Lanzó de inmediato la pregunta que resume la indignación de miles de cubanos: «¿Alguien me puede explicar quién orientó esta directriz? ¿Por qué tengo que pagar en una instalación de mi país en una moneda que no tengo?»

Rodríguez Cuervo no tardó en señalar la ironía del nombre del establecimiento: «El Habana Libre, de libre no tiene ni el nombre».

La publicación desató una avalancha de comentarios que confirman que el fenómeno va mucho más allá de ese hotel.

Usuarios reportaron experiencias idénticas en el Hotel Copacabana, donde a uno de ellos le cobraron un dólar por un vaso de agua para su hija, y donde otro cliente quedó «retenido en la barra porque no tenía dólares para pagar» el café que ya se había tomado.

También se reportaron cobros exclusivos en dólares en el Hotel Capri y el Meliá Habana —cafetería, restaurantes y pizzería—, así como en el Hotel Pinar del Río, que incluso promocionó una cena por el Día de las Madres exclusivamente en esa divisa.

«No es solo en ese hotel. Parece ser una norma que están generalizando», advirtió un comentarista. Otro fue más directo: «Una forma sutil de decirnos otra vez: ¡Cubanos, fuera de mis instalaciones turísticas!»

El proceso de dolarización progresiva del turismo cubano se aceleró desde agosto de 2025, cuando hoteles del conglomerado militar GAESA (Grupo Gaviota) comenzaron a exigir exclusivamente dólares en efectivo o tarjetas internacionales, rechazando tanto el peso cubano como el MLC.

En febrero de 2026, el régimen formalizó aún más el control de divisas mediante el Acuerdo 10216 del Consejo de Ministros, que centraliza en el Banco Central de Cuba la supervisión de las plataformas de comercio electrónico que operan en divisas.

El contexto económico hace la medida especialmente cruel: el salario mínimo cubano ronda los 2,100 pesos cubanos, equivalentes a apenas unos cuatro dólares al tipo de cambio informal, mientras el salario medio no supera los 5,000 o 6,000 pesos, entre diez y doce dólares.

En abril, el Hotel Iberostar Parque Central cobraba 10,000 pesos —casi cinco salarios mínimos mensuales— solo por entrar a la piscina.
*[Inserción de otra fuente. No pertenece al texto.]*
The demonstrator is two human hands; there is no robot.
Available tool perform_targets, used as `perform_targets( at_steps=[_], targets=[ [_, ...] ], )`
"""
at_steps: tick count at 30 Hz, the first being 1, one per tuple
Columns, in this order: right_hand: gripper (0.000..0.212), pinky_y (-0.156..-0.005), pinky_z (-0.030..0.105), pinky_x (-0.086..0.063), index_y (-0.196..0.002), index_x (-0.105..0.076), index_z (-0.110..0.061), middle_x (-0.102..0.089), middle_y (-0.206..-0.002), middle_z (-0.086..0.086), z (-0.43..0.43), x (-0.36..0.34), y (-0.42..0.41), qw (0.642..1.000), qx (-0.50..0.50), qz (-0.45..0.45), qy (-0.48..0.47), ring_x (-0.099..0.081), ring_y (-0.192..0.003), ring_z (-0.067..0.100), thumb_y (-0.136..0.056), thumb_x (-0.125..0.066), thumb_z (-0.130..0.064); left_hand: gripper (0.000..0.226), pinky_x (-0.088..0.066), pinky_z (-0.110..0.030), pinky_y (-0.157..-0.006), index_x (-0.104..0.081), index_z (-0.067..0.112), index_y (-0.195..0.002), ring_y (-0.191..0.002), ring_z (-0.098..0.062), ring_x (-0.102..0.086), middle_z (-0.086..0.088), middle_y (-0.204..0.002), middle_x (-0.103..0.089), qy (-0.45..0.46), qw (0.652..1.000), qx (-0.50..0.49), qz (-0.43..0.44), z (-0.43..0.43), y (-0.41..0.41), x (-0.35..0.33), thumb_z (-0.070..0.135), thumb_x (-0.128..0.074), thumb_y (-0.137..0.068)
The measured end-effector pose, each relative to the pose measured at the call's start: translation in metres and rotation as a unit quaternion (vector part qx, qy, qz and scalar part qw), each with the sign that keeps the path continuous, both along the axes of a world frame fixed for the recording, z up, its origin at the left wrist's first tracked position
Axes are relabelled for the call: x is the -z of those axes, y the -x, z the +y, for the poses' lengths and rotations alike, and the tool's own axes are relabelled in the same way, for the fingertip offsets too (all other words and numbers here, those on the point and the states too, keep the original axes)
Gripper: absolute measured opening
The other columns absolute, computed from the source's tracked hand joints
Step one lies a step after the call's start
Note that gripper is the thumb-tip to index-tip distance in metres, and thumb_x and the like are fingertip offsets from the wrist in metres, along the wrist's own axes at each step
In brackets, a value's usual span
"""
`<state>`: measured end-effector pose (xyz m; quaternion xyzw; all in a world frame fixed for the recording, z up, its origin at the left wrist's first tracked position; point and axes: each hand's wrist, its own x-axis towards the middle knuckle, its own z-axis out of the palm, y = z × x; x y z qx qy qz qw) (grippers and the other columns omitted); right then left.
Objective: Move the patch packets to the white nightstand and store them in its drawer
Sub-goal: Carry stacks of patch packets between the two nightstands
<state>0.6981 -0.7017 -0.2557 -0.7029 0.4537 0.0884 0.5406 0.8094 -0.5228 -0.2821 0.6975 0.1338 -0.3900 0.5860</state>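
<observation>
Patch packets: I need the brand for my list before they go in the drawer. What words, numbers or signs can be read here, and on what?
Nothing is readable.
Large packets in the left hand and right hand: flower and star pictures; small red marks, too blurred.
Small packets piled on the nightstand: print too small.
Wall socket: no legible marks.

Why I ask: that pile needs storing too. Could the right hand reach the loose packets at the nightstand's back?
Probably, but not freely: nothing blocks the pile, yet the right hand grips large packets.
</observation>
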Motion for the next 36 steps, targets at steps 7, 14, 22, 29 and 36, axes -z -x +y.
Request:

Rodríguez Cuervo reconoció que el fenómeno no es nuevo: «aparece de forma cíclica», escribió.

Y los comentarios lo corroboraron: «Todo es cíclico, ya por ahí pasamos… incluso hubo mucho tiempo que ni se podía entrar si eras cubano», recordó un usuario.

Otro señaló que la medida responde a la «dolarización parcial de la economía» impulsada por el primer ministro Manuel Marrero Cruz.

La preocupación por las consecuencias de alzar la voz también estuvo presente: «Ojalá no te desaparezcan de la televisión y la radio y todos los medios de comunicación por reflejar tu sentir, como suele suceder casi siempre en los medios cubanos», escribió un seguidor.

«Ya en muchos lugares tenemos que pagar en una moneda que no cobramos, triste nuestra realidad», resumió otra voz entre los cientos de reacciones que generó la publicación.